Aim: This study explored the recognisable characteristics of DCD, which Foundation Phase learners may display, to assist teachers in effectively recognising this potential learning barrier.

Setting: Occupational-, speech- and physiotherapists, remedial teachers and educational psychologists working with Foundation Phase learners in Johannesburg, South Africa, participated in the study.

Methods: Within a generic qualitative design, semistructured interviews were conducted. The interviews were audio-recorded, transcribed and the content coded into meaningful units to derive themes relating to the study’s aim.

Results: Developmental coordination disorder has multidomain and cascading characteristics. Learners present with fine and gross motor challenges, difficulties with social interaction, frustration and associated aggression, and task avoidance. Challenges regarding planning, sequencing, organisation, slow task completion and difficulties with academic skills may be observed.

Conclusion: Developmental coordination disorder is recognisable in Foundation Phase classrooms, provided that teachers carefully observe learners’ behaviour. Early recognition of symptoms may lead to accurate diagnosis, increased understanding and the provision of appropriate supportive interventions.

Keywords: developmental coordination disorder; dyspraxia; Foundation Phase; neurodevelopmental disorder; qualitative research.

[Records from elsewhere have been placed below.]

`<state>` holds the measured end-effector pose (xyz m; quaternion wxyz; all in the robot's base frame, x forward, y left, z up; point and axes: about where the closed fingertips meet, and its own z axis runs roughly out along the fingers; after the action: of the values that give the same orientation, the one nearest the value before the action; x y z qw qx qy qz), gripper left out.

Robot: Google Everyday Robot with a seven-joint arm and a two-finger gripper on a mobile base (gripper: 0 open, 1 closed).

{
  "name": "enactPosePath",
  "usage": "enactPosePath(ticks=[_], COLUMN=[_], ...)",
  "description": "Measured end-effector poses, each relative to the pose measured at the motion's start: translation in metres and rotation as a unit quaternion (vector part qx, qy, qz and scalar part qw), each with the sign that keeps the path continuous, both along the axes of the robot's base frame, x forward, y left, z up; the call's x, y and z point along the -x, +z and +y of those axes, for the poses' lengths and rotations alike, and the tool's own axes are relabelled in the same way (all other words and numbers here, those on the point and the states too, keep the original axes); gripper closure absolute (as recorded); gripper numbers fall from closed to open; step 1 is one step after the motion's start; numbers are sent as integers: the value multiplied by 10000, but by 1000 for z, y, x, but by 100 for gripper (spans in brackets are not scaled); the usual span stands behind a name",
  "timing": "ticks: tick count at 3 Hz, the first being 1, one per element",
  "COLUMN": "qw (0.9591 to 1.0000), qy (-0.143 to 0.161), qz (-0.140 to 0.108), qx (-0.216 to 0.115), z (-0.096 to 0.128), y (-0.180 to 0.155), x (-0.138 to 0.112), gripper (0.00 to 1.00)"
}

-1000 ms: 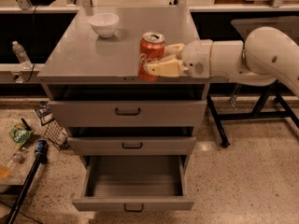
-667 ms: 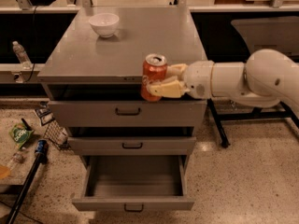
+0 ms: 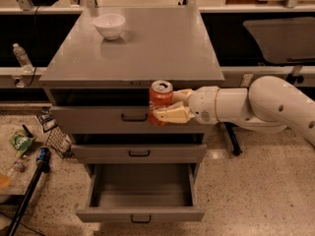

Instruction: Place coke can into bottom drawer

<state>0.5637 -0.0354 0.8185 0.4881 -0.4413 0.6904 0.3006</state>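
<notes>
**Lowered can now hangs in front of the top drawer**

Since the earlier frames the gripper (image 3: 166,105) has gone down with the coke can (image 3: 160,101). One second ago the can was at the height of the cabinet top (image 3: 147,48), at its front edge. Now it is under that edge, in front of the top drawer (image 3: 98,120).

The gripper is clenched on the can, with one finger (image 3: 171,115) across its lower front and the other behind its right side. The can stands upright, with its silver top showing. The white arm (image 3: 266,104) reaches in from the right.

Directly below the gripper comes the middle drawer (image 3: 139,153), which looks closed. Under it is the bottom drawer (image 3: 147,213), pulled out, with its inside open to view. The can is well above this drawer and touches none of the drawers.

Up and to the left of the gripper, far back on the cabinet top, a white bowl (image 3: 109,25) stands in the same place as before.
</notes>
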Motion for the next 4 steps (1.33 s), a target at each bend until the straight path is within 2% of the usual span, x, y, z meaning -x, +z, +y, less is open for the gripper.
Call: enactPosePath(ticks=[1, 2, 3, 4], qw=[10000, 9996, 9984, 9970], qy=[1, 86, 318, 458], qz=[-2, 148, 184, 326], qx=[0, -225, -436, -526], z=[0, 31, 53, 78], y=[0, -63, -116, -188], x=[0, 18, 32, 42], gripper=[100, 100, 100, 100])
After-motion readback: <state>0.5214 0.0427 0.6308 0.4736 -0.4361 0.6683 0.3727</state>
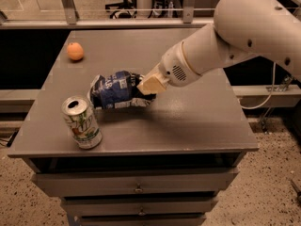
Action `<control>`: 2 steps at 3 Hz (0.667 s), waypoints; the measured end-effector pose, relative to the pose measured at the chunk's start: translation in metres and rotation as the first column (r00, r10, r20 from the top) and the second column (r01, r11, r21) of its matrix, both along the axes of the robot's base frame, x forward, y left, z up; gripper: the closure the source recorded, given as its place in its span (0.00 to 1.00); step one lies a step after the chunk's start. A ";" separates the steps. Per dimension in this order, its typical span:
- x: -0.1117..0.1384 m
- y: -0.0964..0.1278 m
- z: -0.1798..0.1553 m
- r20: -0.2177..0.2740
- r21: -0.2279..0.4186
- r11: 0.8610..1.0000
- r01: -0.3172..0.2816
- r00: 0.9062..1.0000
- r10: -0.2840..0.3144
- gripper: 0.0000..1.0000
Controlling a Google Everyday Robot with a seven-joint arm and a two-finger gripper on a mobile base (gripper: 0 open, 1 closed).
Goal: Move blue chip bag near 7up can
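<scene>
The blue chip bag (114,89), crinkled dark-blue foil with white lettering, is at the middle left of the grey table, just right of and behind the 7up can. My gripper (139,87) reaches in from the right on a white arm and is shut on the bag's right end. The 7up can (82,122), white and green with a silver top, stands upright near the table's front left corner. The bag's left end is a short way from the can's top; whether the bag rests on the table cannot be told.
A small round orange fruit (75,51) lies at the table's back left. The table (188,121) tops a drawer cabinet with handles at the front. A glass railing and chair bases stand behind; cables hang at the right.
</scene>
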State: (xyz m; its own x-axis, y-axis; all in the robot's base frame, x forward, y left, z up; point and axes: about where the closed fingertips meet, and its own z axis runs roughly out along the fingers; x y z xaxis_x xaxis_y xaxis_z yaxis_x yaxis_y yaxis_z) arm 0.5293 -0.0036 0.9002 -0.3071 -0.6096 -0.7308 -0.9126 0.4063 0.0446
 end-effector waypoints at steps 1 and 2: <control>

Developmental coordination disorder (DCD) is a chronic neurological condition that influences movement and coordination, resulting in delayed gross and fine motor skills and general clumsiness (Missiuna et al. 2006). Developmental coordination disorder is often misunderstood and misdiagnosed and remains an enigma to many educators and medical professionals (Gibbs, Appleton & Appleton 2007). Developmental coordination disorder is recognised by the American Psychiatric Association as a neurodevelopmental disorder, which affects 5% to 6% of school-going children (APA 2013; Marien et al. 2010; Sadock, Sadock & Ruiz 2015). It can, therefore, be considered a common neurodevelopmental disorder in children of school-going age. Although teachers are not permitted to make a DCD diagnosis, they are often responsible for the initial identification of the symptoms of barriers to learning, such as DCD, and referral to the appropriate healthcare professional. However, to be able to recognise DCD in Foundation Phase classrooms, teachers’ need to be aware of the possible signs and symptoms, which may be observed in learners.

Developmental coordination disorder

The lack of consensus regarding the name by which to call the observed motor challenges has resulted in the use of the terms ‘minimal cerebral palsy,’ ‘dyspraxia,’ ‘minimal brain dysfunction’ and ‘clumsy child syndrome’ by different professions (APA 2013). At the International Consensus Meeting on Children and Clumsiness, held in Ontario, Canada, in 1994, the term ‘developmental coordination disorder’ was accepted (Polatajko, Fox & Missiuna 1995).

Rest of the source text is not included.